__Exercise requirements__: Copy exactly the lines of the data below that run from the line holding "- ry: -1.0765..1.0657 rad" through the line holding "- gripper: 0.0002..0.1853", both ends included.
──────────
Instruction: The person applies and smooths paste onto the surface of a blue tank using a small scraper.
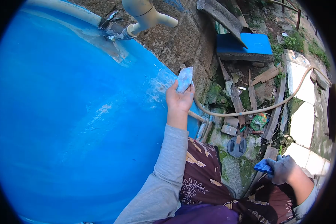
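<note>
My left hand [180, 100] reaches out over the edge of a large blue painted surface [74, 86]. Its fingers hold a flat, pale blue-white rectangular piece [184, 79], whose material I cannot make out. Scuffed whitish patches mark the paint close to that hand and further to the left. Low on the right, my right hand [284, 170], greyish with dust, is closed round a blue block [263, 166]. One end of the block sticks out beyond the fingers; the rest is covered by the hand.
Pale pipes [147, 16] stand at the top beside a rough rock wall [175, 41]. A tan hose [246, 113] curves across the ground on the right. Around it lie wooden planks [267, 74], a blue-topped slab [250, 44], bricks [229, 130] and a round grey object [236, 146].
</note>
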`<control>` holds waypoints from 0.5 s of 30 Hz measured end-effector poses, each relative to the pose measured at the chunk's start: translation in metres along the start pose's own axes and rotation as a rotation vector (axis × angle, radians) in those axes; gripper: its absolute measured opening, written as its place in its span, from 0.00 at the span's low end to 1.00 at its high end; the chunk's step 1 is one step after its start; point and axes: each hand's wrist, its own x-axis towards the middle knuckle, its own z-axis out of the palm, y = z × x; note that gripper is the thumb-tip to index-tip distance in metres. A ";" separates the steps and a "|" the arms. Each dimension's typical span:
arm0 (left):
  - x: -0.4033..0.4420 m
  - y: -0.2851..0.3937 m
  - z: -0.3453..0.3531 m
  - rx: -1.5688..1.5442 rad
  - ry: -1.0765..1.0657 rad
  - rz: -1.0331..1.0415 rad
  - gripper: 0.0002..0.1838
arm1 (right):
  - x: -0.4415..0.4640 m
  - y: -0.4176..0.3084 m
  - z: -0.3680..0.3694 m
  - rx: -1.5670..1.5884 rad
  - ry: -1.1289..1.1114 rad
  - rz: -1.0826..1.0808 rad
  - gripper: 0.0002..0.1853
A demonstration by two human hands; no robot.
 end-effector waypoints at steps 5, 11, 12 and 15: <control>-0.027 0.014 0.009 -0.054 -0.185 -0.005 0.22 | 0.000 0.005 0.005 -0.005 0.043 0.017 0.33; -0.005 0.003 0.005 -0.012 0.023 -0.038 0.21 | 0.000 0.000 0.000 0.043 0.024 -0.020 0.31; -0.008 0.003 0.006 -0.005 0.006 -0.025 0.21 | 0.000 0.001 0.000 0.042 0.028 -0.014 0.31; -0.023 0.016 0.008 -0.111 -0.077 -0.078 0.20 | 0.001 0.004 0.004 0.028 0.050 -0.018 0.31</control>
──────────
__Response__:
  - ry: -1.0765..1.0657 rad
  - rz: -1.0331..1.0415 rad
  - gripper: 0.0002..0.1838
arm1 (right):
  - x: -0.4415..0.4640 m
  - y: -0.4176..0.3084 m
  - z: -0.3680..0.3694 m
  - rx: -1.5670..1.5884 rad
  - ry: -1.1289..1.1114 rad
  - rz: -1.0826..1.0808 rad
  - gripper: 0.0002..0.1853

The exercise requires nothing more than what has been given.